Line by line, transcribe the data below exactly and pass over the images.

Start of Available data

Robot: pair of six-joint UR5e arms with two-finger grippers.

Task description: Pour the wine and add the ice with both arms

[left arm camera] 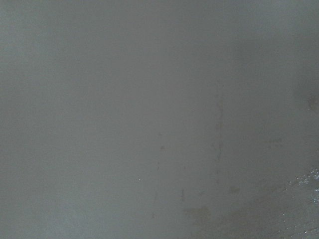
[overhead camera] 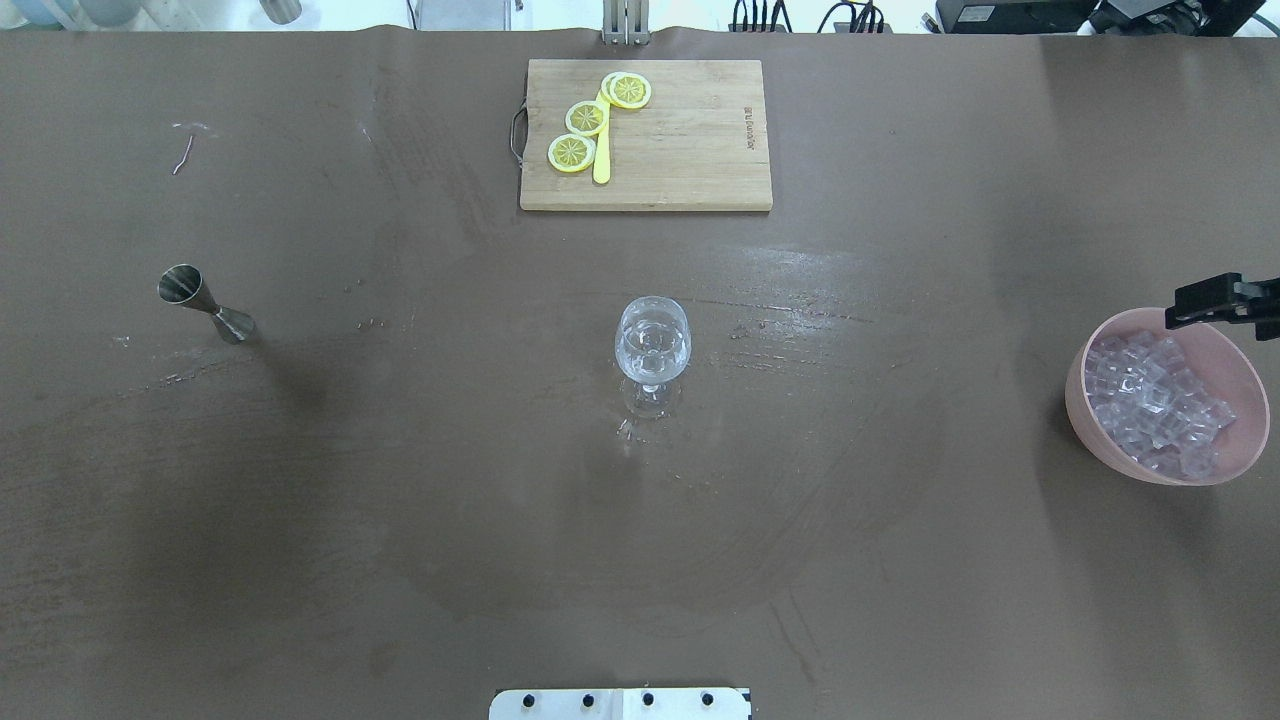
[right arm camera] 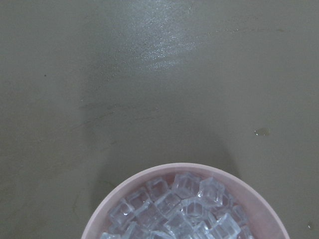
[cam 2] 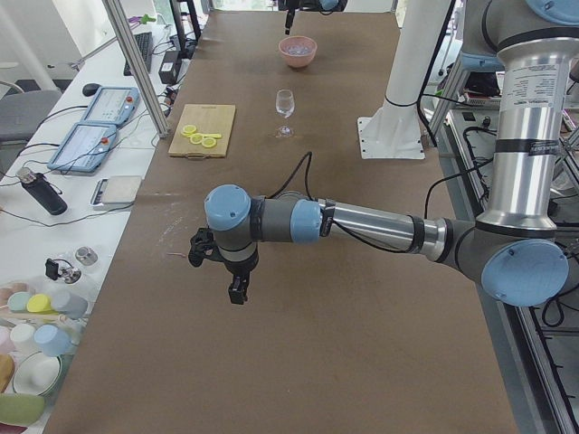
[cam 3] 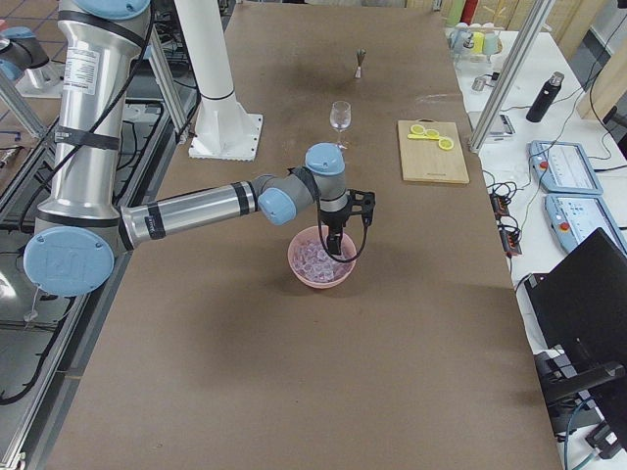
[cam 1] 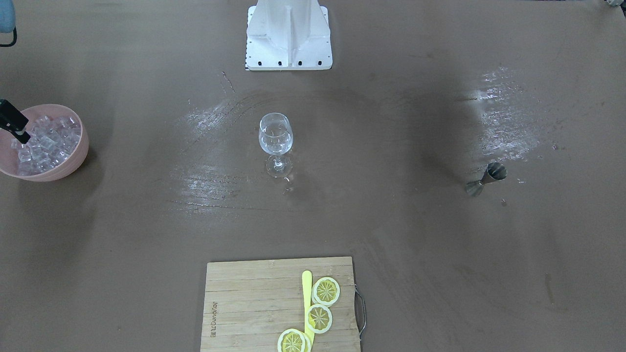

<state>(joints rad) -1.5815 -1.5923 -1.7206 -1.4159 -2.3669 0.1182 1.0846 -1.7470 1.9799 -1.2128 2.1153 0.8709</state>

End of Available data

Output below:
Robot: pair of six-joint UR5e arms with two-finger grippers.

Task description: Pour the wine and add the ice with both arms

[left arm camera] 
[overhead camera] 
[right arm camera] 
[cam 2] 
[cam 3] 
[cam 1] 

<state>(joints rad) -1.5815 -1.5923 -1.7206 -1.4159 -2.3669 0.1182 1.0846 -1.7470 1.9799 -1.2128 2.1153 0.8709</state>

This output requires nothing further.